Con la sustancia de este episodio habría de componer más tarde la primera parte de uno de sus cuentos más autobiográficos: “Una estación de amor”. Allí es notable la pintura del ambiente, que Quiroga ha transferido de Salto a Concordia, en la Argentina; es excelente el retrato de la muchacha, apenas núbil y ofrecida como cebo por la madre, y sobre todo el estudio de esta última, mujer dominante e histérica que se droga.
María Esther habrá de ser el gran amor romántico de su adolescencia y juventud, el prototipo interior que intentará alcanzar el hombre a través de versiones distintas: su primera mujer, Ana María; otra Ana María, la muchacha de Misiones; su segunda mujer, María Elena. Ese nombra (el de la madre de Cristo) sería siempre el mismo. Pero en 1898, el joven ya está embarcado en una carrera literaria que lo conducirá fatalmente a la poesía, al poema en prosa, en una progresión que es también un descubrimiento de su verdadera forma. Sin embargo, la sustancia de su vida habrá de seguir volcándose en sus escritos. Sin olvidar a María Esther, se zambulle en actividades cada vez más importantes. El fracaso de la Revista del Salto, devorada por la indiferencia de la ciudad costera, no hace sino acicatear más al joven. Decide dar un doble salto mortal y tentar la aventura máxima: París. Para los jóvenes modernistas, París era la Meca. En su Autobiografía ha contado Darío que de niño rogaba a Dios que no le dejara morirse sin haber visto Paris. El joven salteño podría haber confesado otro tanto. Al recibir la herencia paterna, a los 21 años, Quiroga decide conocer París. La Cuarta Exposición Internacional, de 1900, su afición al ciclismo, la necesidad del baño lustral de cultura, facilitan el necesario pretexto, pero el motivo real es la conquista literaria de la gran ciudad, conquista que tantos habían intentado y que Darío y Gómez Carrillo parecían haber logrado. Pero el viaje a París habrá de convertirse en el suplicio de Tántalo.

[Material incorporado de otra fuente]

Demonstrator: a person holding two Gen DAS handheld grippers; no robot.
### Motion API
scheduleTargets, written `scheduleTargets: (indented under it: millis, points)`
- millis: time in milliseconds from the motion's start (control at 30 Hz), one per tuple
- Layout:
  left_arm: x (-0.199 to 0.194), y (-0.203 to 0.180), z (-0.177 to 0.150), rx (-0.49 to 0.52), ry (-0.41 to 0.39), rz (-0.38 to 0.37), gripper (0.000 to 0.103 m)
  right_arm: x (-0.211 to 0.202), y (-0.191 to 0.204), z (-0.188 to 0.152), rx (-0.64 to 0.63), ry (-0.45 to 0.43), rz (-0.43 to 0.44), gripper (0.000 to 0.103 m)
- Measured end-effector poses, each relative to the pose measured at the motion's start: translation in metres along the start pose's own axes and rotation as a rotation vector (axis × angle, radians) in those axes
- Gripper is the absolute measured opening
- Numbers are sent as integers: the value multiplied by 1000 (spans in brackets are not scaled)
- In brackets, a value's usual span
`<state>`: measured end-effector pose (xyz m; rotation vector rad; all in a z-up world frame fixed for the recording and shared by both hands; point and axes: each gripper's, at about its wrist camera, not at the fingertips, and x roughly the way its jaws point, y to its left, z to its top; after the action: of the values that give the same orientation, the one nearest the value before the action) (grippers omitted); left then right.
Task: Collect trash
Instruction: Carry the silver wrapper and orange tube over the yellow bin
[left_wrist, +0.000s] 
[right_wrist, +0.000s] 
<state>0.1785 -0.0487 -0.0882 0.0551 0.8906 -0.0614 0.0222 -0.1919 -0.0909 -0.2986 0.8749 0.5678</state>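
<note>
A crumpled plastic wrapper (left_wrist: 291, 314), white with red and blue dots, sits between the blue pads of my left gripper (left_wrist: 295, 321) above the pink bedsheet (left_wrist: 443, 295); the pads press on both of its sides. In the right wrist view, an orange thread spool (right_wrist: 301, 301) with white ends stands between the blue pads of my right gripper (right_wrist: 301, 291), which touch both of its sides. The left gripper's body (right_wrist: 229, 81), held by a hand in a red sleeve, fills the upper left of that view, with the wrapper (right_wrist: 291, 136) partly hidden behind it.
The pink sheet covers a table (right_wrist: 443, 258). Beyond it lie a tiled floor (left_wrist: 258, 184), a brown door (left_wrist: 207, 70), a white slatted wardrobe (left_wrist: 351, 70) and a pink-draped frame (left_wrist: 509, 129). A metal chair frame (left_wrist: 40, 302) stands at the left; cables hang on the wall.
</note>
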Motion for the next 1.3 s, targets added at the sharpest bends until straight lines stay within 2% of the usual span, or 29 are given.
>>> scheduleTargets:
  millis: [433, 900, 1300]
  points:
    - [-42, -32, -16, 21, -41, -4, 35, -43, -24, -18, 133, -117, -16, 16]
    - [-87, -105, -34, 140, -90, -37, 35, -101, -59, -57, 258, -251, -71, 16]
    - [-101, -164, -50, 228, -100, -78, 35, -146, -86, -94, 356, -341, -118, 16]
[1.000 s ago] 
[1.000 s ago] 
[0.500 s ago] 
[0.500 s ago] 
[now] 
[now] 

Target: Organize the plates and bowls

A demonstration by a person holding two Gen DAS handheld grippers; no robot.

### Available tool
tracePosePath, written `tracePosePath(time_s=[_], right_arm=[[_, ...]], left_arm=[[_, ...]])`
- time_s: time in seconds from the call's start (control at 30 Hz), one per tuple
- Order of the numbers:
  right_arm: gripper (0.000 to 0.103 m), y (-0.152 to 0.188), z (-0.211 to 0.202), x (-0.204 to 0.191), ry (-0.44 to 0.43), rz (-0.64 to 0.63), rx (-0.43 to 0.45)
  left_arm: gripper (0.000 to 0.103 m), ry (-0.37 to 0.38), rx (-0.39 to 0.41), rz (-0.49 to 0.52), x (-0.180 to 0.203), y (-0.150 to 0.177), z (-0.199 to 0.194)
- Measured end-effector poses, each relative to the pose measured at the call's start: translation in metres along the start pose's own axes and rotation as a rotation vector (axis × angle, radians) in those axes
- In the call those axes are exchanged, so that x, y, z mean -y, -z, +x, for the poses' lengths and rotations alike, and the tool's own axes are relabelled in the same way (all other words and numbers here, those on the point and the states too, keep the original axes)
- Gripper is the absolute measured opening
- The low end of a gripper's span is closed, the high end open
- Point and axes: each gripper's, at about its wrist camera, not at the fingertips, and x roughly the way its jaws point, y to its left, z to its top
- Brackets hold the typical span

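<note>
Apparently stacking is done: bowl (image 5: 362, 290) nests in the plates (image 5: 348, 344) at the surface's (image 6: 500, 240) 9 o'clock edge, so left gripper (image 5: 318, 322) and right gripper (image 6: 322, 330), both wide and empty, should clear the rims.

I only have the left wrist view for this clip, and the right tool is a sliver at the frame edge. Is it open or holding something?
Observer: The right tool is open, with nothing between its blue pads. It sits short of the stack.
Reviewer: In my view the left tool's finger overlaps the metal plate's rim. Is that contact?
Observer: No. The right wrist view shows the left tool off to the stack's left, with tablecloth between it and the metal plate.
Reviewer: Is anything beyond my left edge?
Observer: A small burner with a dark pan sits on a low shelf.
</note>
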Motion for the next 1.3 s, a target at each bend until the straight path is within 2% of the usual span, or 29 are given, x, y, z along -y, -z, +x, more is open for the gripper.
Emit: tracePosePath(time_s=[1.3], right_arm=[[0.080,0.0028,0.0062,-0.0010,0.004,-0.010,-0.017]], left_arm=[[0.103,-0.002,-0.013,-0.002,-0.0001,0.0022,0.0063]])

El joven es alocado y emprende el viaje (marzo de 1900) con muy poco dinero; apenas llegado se lo gasta en una bicicleta y en una cocotte (que le dejará su huella); asiste a la tertulia de Gómez Carrillo en el Café Cyrano y no congenia con el temperamental guatemalteco; habla con Darío, pero éste no lo recuerda en su generosa Autobiografía de 1912, llena de hombres olvidados; se siente solo y desdichado, se muere de hambre y de tedio. Al cabo, debe pedir a sus compatriotas que le presten dinero para sobrevivir, para regresar al hogar. Cuando vuelve, antes de cumplirse los cuatro meses de la triunfal partida, los amigos lo descubren flaco, barbudo (no se quitará más la barba), con ropas viejas y sin equipaje. El muchacho que partió como un dandy vuelve como bichicome. Durante toda su vida, Quiroga fue muy parco en dar noticias de París. Ha quedado, sin embargo, un documento único de esa experiencia alocada; un Diario de viaje a París (que tuve la fortuna de exhumar en 1949). Allí se puede seguir paso a paso la aventura hasta el momento dramático (10 de junio de 1900) en que el joven suspende las anotaciones con la esperanza de comprar una nueva libreta que no se ha hallado y que tal vez no exista.